The verdict, never truly in question since the House of Representatives formally impeached Trump in December, cleared out a major hurdle for the president to fully plunge into his campaign for re-election in November.

Trump had repeatedly dismissed the probe as a “hoax” and a “witch hunt” but argued he had the right as president to pressure Ukraine, while refusing to comply with Congressional subpoenas for testimony and documents.

He took no time in celebrating his victory with a tweet. 

Though doubtful from the outset that they would win support from Senate Republicans, an initial investigation amassed strong evidence to support the allegations.

The evidence showed that from early in 2019, Trump’s private lawyer Rudy Giuliani and a close political ally, Ambassador to the European Union Gordon Sondland, were scheming to pressure Kiev to help smear Democrats, including Trump’s potential 2020 rival Joe Biden, by opening investigations into them.

Adam Schiff, who led the House investigation, said the fact that it came after Mueller’s investigation showed that Trump’s 2016 campaign had actively sought help from Russia forced Democrats to act.

“We must say enough — enough!
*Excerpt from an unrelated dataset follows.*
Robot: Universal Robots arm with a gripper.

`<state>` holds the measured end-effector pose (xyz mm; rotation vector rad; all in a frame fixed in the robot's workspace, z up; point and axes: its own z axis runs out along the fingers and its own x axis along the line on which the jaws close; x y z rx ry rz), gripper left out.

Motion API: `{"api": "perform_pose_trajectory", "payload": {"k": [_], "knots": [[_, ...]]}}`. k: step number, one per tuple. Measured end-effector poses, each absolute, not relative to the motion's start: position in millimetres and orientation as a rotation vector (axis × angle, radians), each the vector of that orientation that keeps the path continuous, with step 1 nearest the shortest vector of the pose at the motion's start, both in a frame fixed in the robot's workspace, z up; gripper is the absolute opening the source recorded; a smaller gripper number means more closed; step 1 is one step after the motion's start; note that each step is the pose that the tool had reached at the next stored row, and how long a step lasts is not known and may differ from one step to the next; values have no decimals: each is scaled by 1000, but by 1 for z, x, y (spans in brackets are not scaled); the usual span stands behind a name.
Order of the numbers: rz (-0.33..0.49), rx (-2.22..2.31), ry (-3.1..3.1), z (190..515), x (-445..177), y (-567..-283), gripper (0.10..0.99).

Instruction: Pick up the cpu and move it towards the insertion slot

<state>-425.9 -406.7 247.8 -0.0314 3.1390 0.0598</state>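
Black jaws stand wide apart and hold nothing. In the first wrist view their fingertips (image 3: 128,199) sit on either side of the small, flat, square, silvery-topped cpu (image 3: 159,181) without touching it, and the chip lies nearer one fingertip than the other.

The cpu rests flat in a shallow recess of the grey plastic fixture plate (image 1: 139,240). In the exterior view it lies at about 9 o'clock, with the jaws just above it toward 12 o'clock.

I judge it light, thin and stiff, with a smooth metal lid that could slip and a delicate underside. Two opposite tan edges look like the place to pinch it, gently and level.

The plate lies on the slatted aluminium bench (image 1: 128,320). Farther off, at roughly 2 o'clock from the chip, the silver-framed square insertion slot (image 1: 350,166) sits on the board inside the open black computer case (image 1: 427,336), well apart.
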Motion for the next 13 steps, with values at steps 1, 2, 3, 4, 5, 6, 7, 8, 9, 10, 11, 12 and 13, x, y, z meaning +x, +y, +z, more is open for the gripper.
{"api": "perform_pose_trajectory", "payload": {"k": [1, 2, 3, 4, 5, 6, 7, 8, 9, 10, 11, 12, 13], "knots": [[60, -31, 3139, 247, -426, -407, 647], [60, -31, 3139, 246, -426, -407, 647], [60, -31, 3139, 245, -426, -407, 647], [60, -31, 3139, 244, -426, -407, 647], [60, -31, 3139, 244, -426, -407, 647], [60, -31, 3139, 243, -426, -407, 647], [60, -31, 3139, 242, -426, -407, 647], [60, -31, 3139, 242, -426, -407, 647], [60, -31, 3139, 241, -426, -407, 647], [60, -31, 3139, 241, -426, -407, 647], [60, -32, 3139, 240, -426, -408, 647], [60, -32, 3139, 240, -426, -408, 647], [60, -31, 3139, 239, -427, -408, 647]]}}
He has betrayed our national security, and he will do so again,” Schiff argued on the Senate floor this week.

state-of-the-union Adam Schiff and Nancy Pelosi. Patrick Semansky Patrick Semansky

Trump’s defenders were not seen as having undermined the facts compiled by Schiff’s probe, and several Republican senators acknowledged he did wrong.

But his lawyers and Senate defenders argued, essentially, that Trump’s behaviour was not egregious enough for impeachment and removal. 

And, pointing to the December House impeachment vote, starkly along party lines, they painted it as a political effort to “destroy the president” in an election year — arguing that voters should be allowed to decide Trump’s fate.

“Your hatred of Donald Trump has blinded you to the obvious. This is not about protecting the country, this is about destroying the president,” Republican Senator Lindsey Graham said before the vote.

“The only way for this to end permanently is for the president to get re-elected.”